I signed up for the webinar the other day. Very excited about it. 

I was hoping for an easier way to switch the photoshop over to corel. Since I spent hours, days and weeks creating all my alphabets on different layers and dropping those layers into new documents to form my word designs. 

I really didn't want to have to spend hours, days and weeks again recreating everything in corel. 

Thanks for your response.


----------



## Lnfortun (Feb 18, 2006)

carefree said:


> I signed up for the webinar the other day. Very excited about it.
> 
> I was hoping for an easier way to switch the photoshop over to corel. Since I spent hours, days and weeks creating all my alphabets on different layers and dropping those layers into new documents to form my word designs.
> 
> ...


Try this:

1) Raise the resolution/dpi in photoshop. 300 dpi is a good place to start.
2) Click the magic wand
3) Change the tolerance to 10
4) Click anywhere in the white background
5) Click Select then Similar
6) Press delete to remove the background. It will help get good trace of the image in Coreldraw.
7) Save the image
8) Import it in Corel Draw
9) Press enter when the marker comes up to place it in the center of the page.
10) Click the image and Bitmaps
11) Click convert to bitmap
12) Change the DPI to 300 if it is not already set to that value
13) Click Anti-aliasing checkbox
14) Click the Transparent background check box
15) Click OK
16) Click Bitmaps
17) Click Outline Trace
18) Click Line Art
Note: A message might come up to reduce the image size. Click Keep the original command button.

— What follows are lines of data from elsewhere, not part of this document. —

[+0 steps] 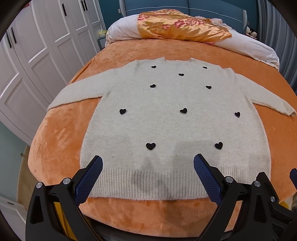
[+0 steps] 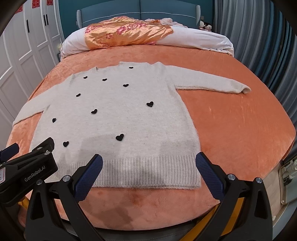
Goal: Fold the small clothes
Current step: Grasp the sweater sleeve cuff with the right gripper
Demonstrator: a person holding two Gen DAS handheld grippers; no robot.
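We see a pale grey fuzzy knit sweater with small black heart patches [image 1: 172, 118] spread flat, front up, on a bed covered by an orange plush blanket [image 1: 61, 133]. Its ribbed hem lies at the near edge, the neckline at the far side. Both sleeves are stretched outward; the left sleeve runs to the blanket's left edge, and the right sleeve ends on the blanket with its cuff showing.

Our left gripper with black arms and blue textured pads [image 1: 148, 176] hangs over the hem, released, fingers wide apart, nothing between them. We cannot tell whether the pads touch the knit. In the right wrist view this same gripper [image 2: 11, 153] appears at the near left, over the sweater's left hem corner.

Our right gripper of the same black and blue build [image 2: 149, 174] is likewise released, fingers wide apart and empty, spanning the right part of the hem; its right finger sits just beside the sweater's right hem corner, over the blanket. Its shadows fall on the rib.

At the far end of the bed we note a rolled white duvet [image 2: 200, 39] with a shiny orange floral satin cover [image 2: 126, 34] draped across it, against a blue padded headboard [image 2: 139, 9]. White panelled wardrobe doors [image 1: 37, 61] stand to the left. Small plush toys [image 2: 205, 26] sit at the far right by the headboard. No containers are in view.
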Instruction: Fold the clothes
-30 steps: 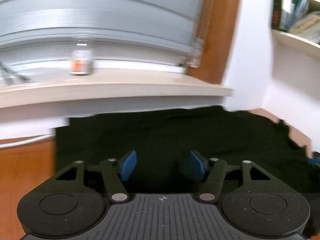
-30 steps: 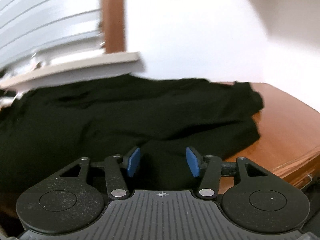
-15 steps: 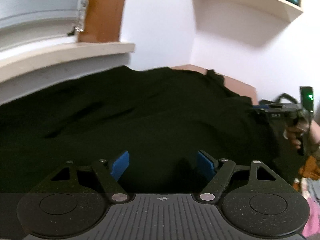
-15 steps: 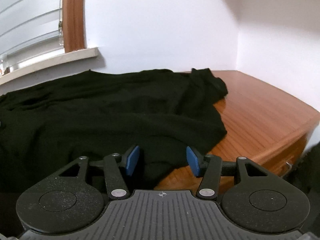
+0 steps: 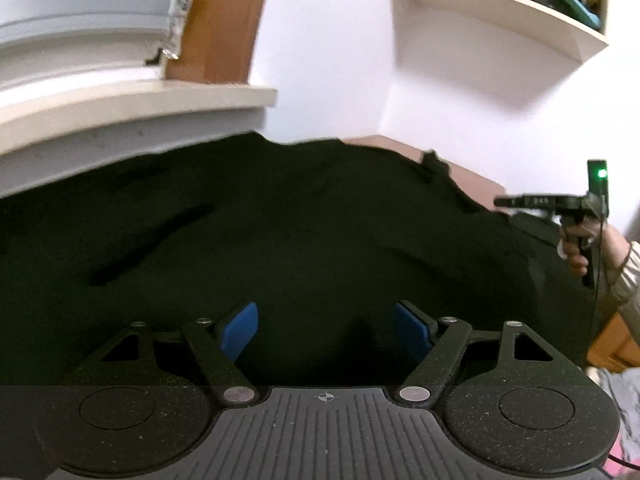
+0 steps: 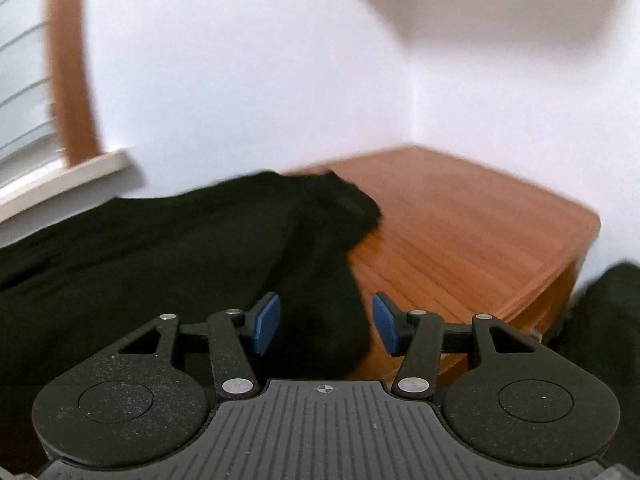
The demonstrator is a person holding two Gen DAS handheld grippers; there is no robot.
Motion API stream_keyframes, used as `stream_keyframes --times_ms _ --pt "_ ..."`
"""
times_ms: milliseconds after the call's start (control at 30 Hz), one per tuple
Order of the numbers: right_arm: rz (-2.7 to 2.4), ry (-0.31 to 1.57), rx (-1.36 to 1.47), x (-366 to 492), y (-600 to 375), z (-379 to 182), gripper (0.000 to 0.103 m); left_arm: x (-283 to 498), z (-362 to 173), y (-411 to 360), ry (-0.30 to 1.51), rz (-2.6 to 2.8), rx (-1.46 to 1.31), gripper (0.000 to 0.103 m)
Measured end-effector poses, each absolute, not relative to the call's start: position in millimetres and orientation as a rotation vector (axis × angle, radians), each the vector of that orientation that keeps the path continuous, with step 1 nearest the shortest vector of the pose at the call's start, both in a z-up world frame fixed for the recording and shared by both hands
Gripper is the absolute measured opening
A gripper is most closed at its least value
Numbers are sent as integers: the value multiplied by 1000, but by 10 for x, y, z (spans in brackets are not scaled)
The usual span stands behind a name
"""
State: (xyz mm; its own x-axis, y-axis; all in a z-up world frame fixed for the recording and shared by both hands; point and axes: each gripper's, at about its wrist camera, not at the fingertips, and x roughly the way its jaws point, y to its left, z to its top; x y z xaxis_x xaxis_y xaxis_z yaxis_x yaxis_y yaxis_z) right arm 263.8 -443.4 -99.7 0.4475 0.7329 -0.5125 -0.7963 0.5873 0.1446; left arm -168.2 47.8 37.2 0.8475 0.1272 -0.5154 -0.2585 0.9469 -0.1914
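A black garment (image 6: 168,248) lies spread across the wooden worktop (image 6: 460,216) below the window sill (image 5: 132,100) — left gripper (image 5: 326,330) jaws, just widened, spread above it; right gripper (image 6: 326,324) jaws apart around its edge fold, not pinching.

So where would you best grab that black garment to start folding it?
Probably its loose right-hand corner, where the black garment tapers to a narrow end on the wooden table. The right hand-held gripper already straddles it, so come in low from the front.
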Motion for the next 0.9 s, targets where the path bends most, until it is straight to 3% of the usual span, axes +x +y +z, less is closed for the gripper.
stream_keyframes --times_ms 67,133,167,200,233,567,700,800,900 --pt "942 607 -141 2723 -4343 -1078 48 -1661 444 511 494 234 -258 79" --pt "949 604 -168 2717 -4300 -1121 37 -1640 504 540 466 258 -253 80" --pt "958 600 -181 2700 -4293 -1124 30 -1615 518 562 458 270 -250 80" --pt "964 599 -190 2687 -4298 -1128 8 -1584 518 587 457 276 -247 80" --pt "967 603 -191 2685 -4327 -1126 3 -1550 512 613 458 280 -244 80" --pt "755 562 -258 2678 -4987 -845 4 -1405 399 734 520 272 -243 80" --pt "726 541 -257 2698 -4911 -883 19 -1365 300 719 560 253 -232 80" --pt "771 535 -219 2783 -4743 -895 40 -1360 267 745 583 237 -252 81" --pt "783 539 -200 2940 -4529 -937 43 -1368 258 750 593 228 -258 82"
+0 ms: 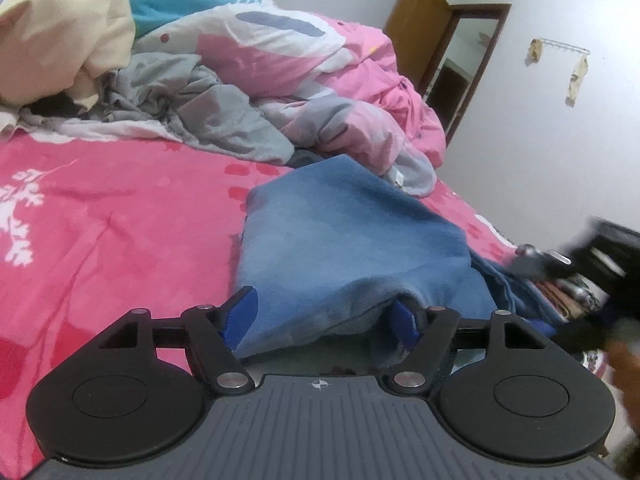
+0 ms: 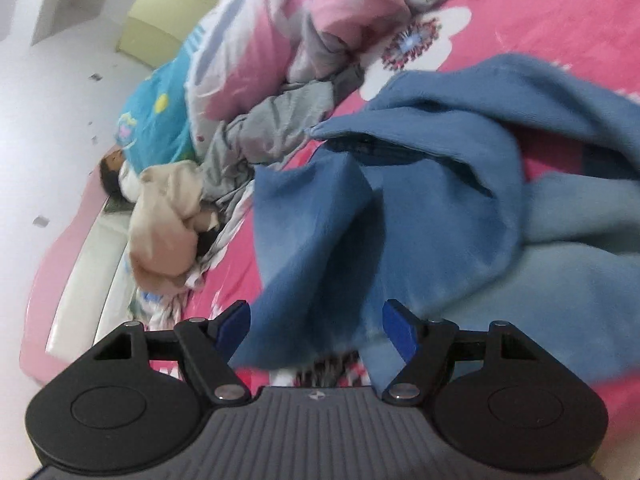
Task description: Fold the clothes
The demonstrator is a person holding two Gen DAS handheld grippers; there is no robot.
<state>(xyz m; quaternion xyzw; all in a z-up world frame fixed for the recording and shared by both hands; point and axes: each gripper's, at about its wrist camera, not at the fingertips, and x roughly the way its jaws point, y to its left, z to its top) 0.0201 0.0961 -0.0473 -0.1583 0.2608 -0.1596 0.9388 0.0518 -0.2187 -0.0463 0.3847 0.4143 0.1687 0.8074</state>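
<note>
The blue garment (image 1: 352,248) was laid partly folded on the pink flowered bed (image 1: 120,240), apparently released after a fold: the left claw (image 1: 324,316) and right claw (image 2: 316,328) were spread, fabric loose between them. Crumpled bedding (image 1: 288,60) was heaped behind, beneath white walls.
</note>
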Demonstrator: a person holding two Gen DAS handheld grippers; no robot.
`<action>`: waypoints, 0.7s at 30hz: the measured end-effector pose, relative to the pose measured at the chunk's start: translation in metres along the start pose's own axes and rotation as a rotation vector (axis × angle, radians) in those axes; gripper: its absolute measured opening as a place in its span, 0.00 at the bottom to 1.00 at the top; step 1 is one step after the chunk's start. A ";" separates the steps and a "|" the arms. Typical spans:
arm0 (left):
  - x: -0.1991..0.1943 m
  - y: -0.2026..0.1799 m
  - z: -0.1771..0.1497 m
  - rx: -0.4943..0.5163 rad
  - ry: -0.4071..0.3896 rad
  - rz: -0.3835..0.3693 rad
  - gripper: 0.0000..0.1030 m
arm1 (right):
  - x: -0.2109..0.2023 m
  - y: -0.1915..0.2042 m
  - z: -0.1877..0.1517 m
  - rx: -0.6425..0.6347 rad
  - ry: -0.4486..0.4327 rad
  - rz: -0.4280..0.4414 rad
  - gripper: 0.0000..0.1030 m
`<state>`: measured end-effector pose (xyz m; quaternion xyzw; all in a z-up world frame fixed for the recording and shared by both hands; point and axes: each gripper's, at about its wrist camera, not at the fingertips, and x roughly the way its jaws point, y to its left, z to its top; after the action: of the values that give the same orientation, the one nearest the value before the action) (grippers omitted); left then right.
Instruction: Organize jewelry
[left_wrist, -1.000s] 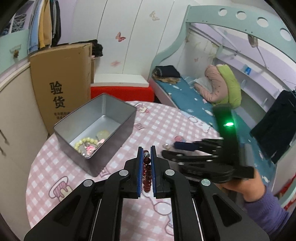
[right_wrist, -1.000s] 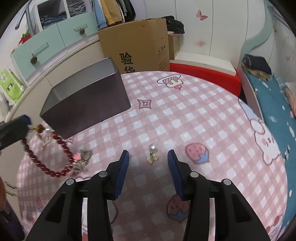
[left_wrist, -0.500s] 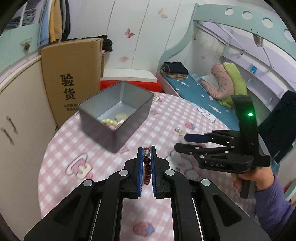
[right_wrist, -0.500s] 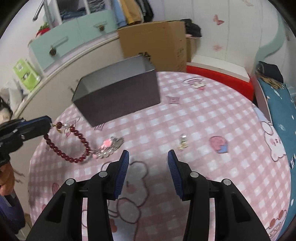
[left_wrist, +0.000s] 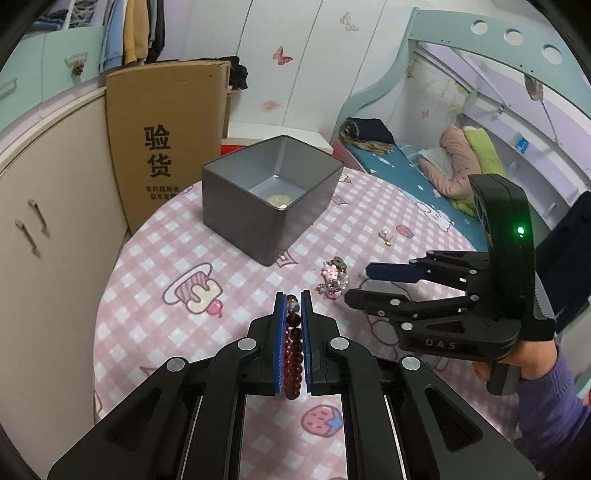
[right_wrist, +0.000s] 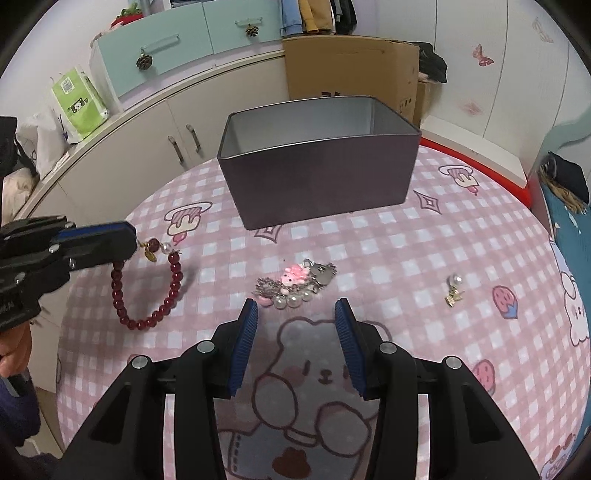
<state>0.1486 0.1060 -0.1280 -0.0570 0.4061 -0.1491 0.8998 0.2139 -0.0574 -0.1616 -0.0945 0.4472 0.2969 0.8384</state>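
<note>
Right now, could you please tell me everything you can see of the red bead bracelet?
The bracelet is a loop of round, glossy dark-red beads, glass or stone by the look, with one pale pearl-like bead and a small gold charm near the top. The left hand-held gripper is shut on that top part, its blue pads pressing the beads from both sides. The rest hangs below in an open loop over the pink checked tablecloth, left of the charm bracelet and apart from the tin. Whether its lowest beads touch the cloth is unclear.

Your left claw (left_wrist: 292, 306) points steeply downward, its jaws clamped shut on a bead bracelet (right_wrist: 147, 288). Your right claw (right_wrist: 295, 314) also tilts downward, jaws parted with nothing between them; your right hand (left_wrist: 517, 363), in a purple sleeve (left_wrist: 546, 417), grips its handle.
</note>
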 end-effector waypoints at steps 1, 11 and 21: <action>0.000 0.000 0.000 -0.002 -0.001 -0.002 0.08 | 0.000 0.000 0.001 0.007 -0.006 0.001 0.42; 0.003 0.005 0.000 -0.011 0.008 -0.019 0.08 | 0.008 0.031 0.011 -0.075 -0.034 -0.045 0.41; 0.007 0.005 0.000 -0.010 0.014 -0.041 0.08 | 0.009 0.028 0.008 -0.069 -0.035 -0.053 0.15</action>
<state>0.1535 0.1086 -0.1341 -0.0688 0.4117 -0.1659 0.8935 0.2068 -0.0282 -0.1614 -0.1300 0.4192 0.2913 0.8500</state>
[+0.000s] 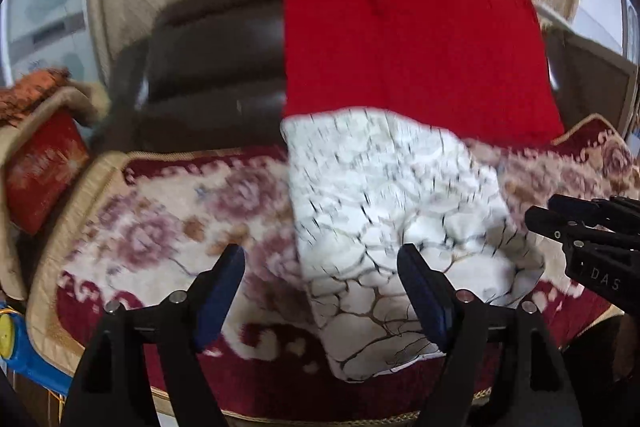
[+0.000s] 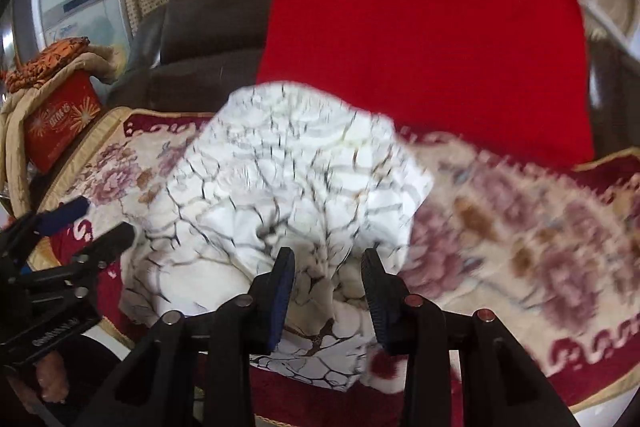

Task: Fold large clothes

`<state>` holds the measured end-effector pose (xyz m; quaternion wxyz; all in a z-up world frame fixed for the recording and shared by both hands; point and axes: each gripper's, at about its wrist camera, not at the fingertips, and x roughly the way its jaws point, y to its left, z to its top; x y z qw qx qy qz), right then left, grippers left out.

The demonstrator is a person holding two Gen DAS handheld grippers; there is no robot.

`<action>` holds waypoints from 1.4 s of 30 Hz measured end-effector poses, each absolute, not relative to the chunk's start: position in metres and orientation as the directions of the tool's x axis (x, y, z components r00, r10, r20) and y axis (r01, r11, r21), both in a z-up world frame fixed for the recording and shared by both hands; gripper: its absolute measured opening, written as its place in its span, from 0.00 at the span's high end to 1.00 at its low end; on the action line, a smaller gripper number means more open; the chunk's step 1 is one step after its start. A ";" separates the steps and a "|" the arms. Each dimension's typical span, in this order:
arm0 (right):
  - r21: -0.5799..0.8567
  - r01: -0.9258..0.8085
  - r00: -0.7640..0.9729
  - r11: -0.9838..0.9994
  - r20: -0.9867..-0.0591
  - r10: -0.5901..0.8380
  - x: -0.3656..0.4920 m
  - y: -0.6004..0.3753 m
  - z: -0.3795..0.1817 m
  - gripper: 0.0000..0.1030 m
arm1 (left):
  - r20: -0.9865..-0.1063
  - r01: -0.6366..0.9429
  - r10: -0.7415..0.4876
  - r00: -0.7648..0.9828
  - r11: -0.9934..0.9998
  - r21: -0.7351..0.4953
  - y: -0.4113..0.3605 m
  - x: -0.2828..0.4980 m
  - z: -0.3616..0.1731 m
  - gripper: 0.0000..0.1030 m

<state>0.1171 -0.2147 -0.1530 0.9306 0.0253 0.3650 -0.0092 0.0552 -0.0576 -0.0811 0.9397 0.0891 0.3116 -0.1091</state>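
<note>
Right wrist: white cloth (image 2: 280,179) is bunched between right gripper (image 2: 328,291), not clenched; left gripper (image 1: 320,291) released. Edges should be lined up w/ red cloth (image 2: 432,47).

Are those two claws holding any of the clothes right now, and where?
The left claw is open and holds nothing. The right claw is open around a bunched near edge of the white patterned garment, not clamped on it.

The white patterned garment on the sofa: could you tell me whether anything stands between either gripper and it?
Nothing visible does. The white patterned garment lies uncovered on the floral sofa cover, directly ahead of the open left gripper and right gripper.
</note>
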 end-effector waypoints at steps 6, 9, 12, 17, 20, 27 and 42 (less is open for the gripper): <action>-0.038 0.056 0.811 0.998 -0.581 -0.068 0.100 -0.192 -0.110 0.43 | -0.525 0.230 -0.146 0.839 0.968 0.098 -0.045 0.032 -0.042 0.18; -0.041 0.068 0.824 0.997 -0.562 -0.079 0.090 -0.191 -0.097 0.43 | -0.503 0.222 -0.141 0.853 0.969 0.106 -0.043 0.022 -0.031 0.18; -0.048 0.075 0.838 0.996 -0.538 -0.089 0.079 -0.190 -0.086 0.43 | -0.496 0.224 -0.146 0.856 0.970 0.100 -0.042 0.015 -0.024 0.18; -0.049 0.088 0.865 0.995 -0.492 -0.101 0.061 -0.188 -0.066 0.43 | -0.469 0.221 -0.151 0.870 0.970 0.098 -0.043 0.000 -0.010 0.18; -0.061 0.101 0.876 0.993 -0.468 -0.118 0.051 -0.187 -0.057 0.43 | -0.455 0.220 -0.157 0.876 0.971 0.088 -0.043 -0.008 -0.001 0.18; -0.058 0.114 0.900 0.992 -0.416 -0.128 0.026 -0.186 -0.034 0.43 | -0.453 0.223 -0.182 0.873 0.974 0.037 -0.043 -0.024 0.016 0.18; -0.034 0.121 0.923 0.992 -0.365 -0.125 -0.002 -0.182 0.000 0.43 | -0.257 0.167 -0.102 0.961 0.955 0.246 -0.055 -0.074 0.071 0.10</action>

19) When the dialogue box opens the following check boxes have to be checked if they are not marked already:

-Delete original image
-Remove Background
-Merge adjacent objects of the same color
-Remove overlapping objects

20) Click OK
21) Click Arrange then ungroupall
22) Click the Shape tool or press F10
23) Press Ctrl A to select all the nodes
24) There is an input box in the tool bars above the horizontal ruler next to Reduce Nodes
25) Type 10 then enter to reduce stray nodes
26) Click and delete any extra stray outlines
27) That is as good as it is going to get
28) Try sending it to the cutter. 

I also have a tutorial for contour cutting bitmap image that is pretty much the same as the procedure above. It is written with pictorial illustrations. It shows from Photoshop Elements to Corel Draw transition. Here is the link: http://sites.google.com/site/lnfort..._Photoshop_Contour_Cut.pdf?attredirects=0&d=1

The tool locations and names may be different. That was written in X3 environment. The functions are the same in X4.

Send me a PM if you have any question.

BTW you might want to check this thread: http://www.t-shirtforums.com/rhinestone-decoration/t92789.html

There are lots of tips and tricks for Corel Draw users.


----------



## BillyV (May 8, 2009)

Awesome procedure....

Thanks!


----------



## Vicki Flores (Jun 24, 2009)

The Corel Rhinestone Webinar for $35 was a preregister special that ended a week ago. I went to sign up the following Monday and the cost is now $50. They have also added another webinar I believe in December. I would have probably paid the $35, but $50 is a stretch for me. Especially since Luis aka Lnfortun has such awesome tutorials available to us - and the amazing thing is he gladly shares them for free. You just don't find many people willing to offer that kind of help anymore - and he's not even trying to sell us anything!!


----------